Augustine seems to imply strongly in City of God that he believes in an allegorical creation story.
I won’t say that there is consensus, but there is a strong leaning that a literal Torah is a relatively recent invention which began during the Protestant Reformation. Part of scrapping the tradition of the church meant that they were relying completely upon scripture, so they elevated its importance and with that elevation came a more literal exegetical method. With Jewish thought, it’s hard to ever see a real thread of literalism. Maimonides certainly didn’t appeal to a literal creation story when debating the ‘four creation types.’ Literalism is in some ways more of a reaction against science rather than allegory being some sort of softening of stance toward it.
As a related question, I’ve always wondered why “apple” got attached to this story. My guess is that modern Anglophiles were familiar with apple trees, so there you go.

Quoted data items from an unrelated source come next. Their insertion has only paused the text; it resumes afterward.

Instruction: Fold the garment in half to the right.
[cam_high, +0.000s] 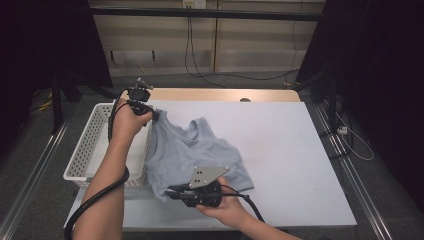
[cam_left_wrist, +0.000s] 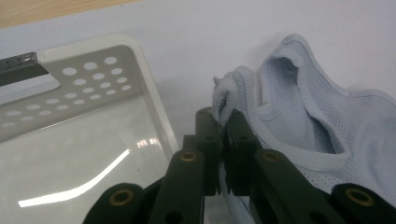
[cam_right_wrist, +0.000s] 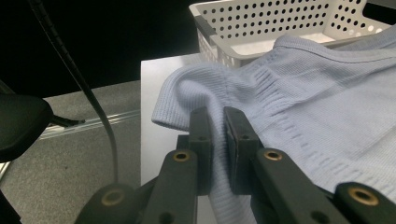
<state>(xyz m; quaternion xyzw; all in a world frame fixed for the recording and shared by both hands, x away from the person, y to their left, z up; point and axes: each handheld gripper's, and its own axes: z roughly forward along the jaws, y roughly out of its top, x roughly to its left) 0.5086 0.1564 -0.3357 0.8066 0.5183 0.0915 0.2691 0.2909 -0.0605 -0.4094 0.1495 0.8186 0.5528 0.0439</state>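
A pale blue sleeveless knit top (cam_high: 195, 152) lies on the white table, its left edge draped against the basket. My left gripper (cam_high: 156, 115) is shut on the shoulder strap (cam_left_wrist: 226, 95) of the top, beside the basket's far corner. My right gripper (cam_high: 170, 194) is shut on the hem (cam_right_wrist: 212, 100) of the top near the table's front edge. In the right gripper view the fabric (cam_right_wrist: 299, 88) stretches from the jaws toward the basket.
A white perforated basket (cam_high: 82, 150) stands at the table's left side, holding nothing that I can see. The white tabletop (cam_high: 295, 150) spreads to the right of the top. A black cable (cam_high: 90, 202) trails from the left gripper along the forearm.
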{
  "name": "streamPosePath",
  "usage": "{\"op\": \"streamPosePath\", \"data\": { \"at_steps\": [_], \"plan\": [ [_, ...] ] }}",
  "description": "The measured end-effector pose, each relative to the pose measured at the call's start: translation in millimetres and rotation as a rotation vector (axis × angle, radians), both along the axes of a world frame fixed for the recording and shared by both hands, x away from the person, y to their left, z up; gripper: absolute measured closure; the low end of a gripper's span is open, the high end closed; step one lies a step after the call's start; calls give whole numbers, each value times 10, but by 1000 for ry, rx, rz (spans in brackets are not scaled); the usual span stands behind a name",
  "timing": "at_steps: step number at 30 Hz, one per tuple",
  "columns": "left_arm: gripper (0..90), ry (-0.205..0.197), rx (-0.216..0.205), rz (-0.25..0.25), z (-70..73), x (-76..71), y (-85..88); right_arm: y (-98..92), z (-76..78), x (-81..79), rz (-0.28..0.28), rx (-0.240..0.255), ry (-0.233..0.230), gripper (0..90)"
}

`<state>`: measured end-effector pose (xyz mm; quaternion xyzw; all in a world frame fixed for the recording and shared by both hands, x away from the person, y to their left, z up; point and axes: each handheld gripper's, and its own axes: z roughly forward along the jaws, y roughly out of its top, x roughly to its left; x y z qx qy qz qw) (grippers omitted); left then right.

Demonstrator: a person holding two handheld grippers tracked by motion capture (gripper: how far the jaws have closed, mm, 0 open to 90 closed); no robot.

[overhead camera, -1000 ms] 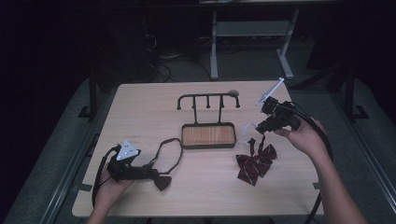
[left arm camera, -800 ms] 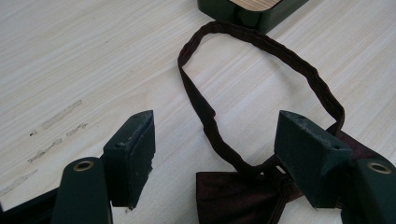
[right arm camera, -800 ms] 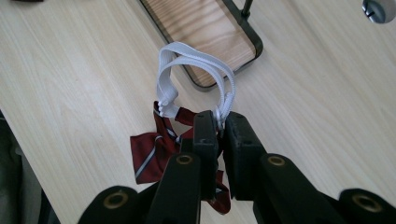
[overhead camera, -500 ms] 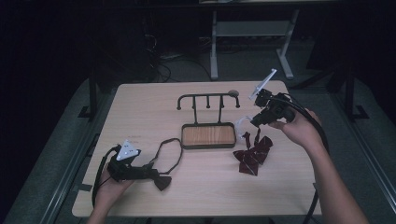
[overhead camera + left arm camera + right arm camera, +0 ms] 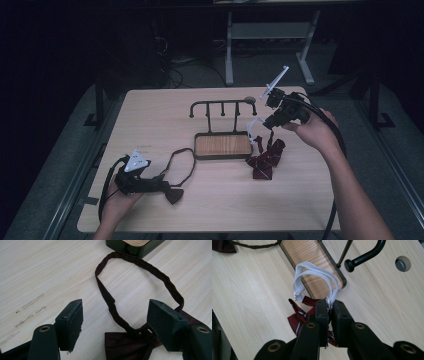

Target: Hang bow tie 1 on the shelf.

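Left gripper: rests low on the desk near its front left corner, fingers spread apart, gripping nothing.
Dark bow tie: flat on the desk between those open fingers, its strap loop curving toward the stand.
Hook stand: desk centre, wooden base, black rail of hooks above.
Striped red bow tie: just right of the stand's base, partly raised off the desk by its white elastic strap.
Right gripper: above the striped tie, fingers closed tight on the white strap.
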<state>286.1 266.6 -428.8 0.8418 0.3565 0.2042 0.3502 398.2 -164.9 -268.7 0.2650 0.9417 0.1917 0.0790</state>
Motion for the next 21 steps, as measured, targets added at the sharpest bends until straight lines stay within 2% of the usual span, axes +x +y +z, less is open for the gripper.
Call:
{"op": "streamPosePath", "data": {
  "at_steps": [21],
  "plan": [
    [296,1,-2,-4,0,-2,-8,15,108,247,-46,-9,3,832]
  ]
}}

But I wonder if there is some specific significance that caused that specific fruit to become inextricably connected to the story.
The apple is in all of Western Europe and a good guess (though we’ll never know for sure) is that it’s due to a Latin pun. Malus (short A) is the word for evil or misfortune. Malus(long A) is latin for apple. I would guess that early Latin speakers were aware of the pun and probably used it liberally and it just eventually entered public thought.
The bible used by the entire Roman Catholic Church from the 4th century to practically the present was a Latin bible. All of Europe the the Middle Ages and the Renaissance used a Latin bible. It wasn’t until the Protestant Reformation that people started writing popular translation of the bible in the vernacular.
Even in England, which was a country that tended not to venerate Latin as much as some of the other European countries, and where Protestantism came very early, there were English versions of the bible, but none were published for the populace in great volume. Even while the Church of England was conducting masses in English, church leaders were still studying scripture in Latin.
So that pun isn’t a minor thing. It would have been huge in people’s minds. Practically cliche by the Middle Ages.
It is all explained in a lost verse:
If I were forced to give an answer based on the bible, that’s what I’d chose. It would be a fruit on a tree sitting in the garden of Eden, being watched by an angel with a flaming sword who’s making sure none of us get back in to answer the question. Part of our punishment is never knowing.
On his deathbed, Adam said, “I don’t know. It was one of the two things I didn’t get to name. Tasted kind of like chicken.”